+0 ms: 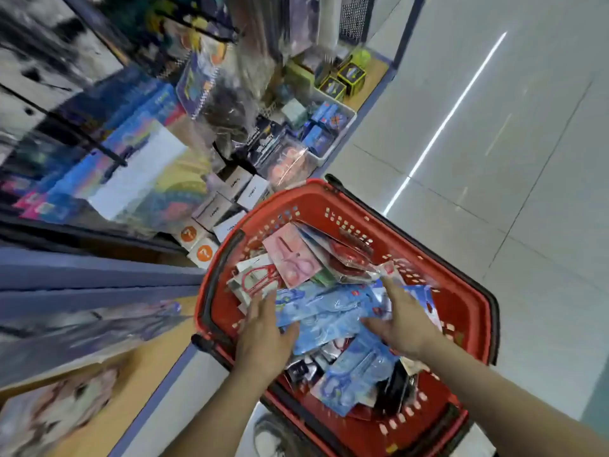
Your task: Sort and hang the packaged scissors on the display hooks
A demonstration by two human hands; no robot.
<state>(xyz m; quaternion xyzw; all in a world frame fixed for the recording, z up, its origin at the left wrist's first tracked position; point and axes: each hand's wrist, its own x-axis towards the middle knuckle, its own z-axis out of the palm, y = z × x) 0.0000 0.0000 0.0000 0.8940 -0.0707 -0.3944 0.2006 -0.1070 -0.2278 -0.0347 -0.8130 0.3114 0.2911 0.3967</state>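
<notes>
A red shopping basket (461, 311) on the floor holds several packaged scissors: blue packs (329, 311), a pink pack (295, 255), and a white pack with red scissors (255, 278). Both my hands are inside the basket. My left hand (263, 338) lies on the left end of the blue packs, thumb over their edge. My right hand (398, 321) rests on the right end of the same blue packs, with the index finger stretched out. Black display hooks (108, 153) jut from the shelving at the upper left, blurred.
Store shelves (99, 278) with blue edges run along the left, stacked with white boxes (230, 199), blue packs and plastic-wrapped goods. A white bin (336, 133) of small boxes sits further back. Pale tiled floor (494, 143) stretches to the right of the basket.
</notes>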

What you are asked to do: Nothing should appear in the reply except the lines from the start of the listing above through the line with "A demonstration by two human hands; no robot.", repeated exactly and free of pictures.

Written response:
+0 ms: 
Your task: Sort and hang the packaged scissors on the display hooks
A demonstration by two human hands; no robot.

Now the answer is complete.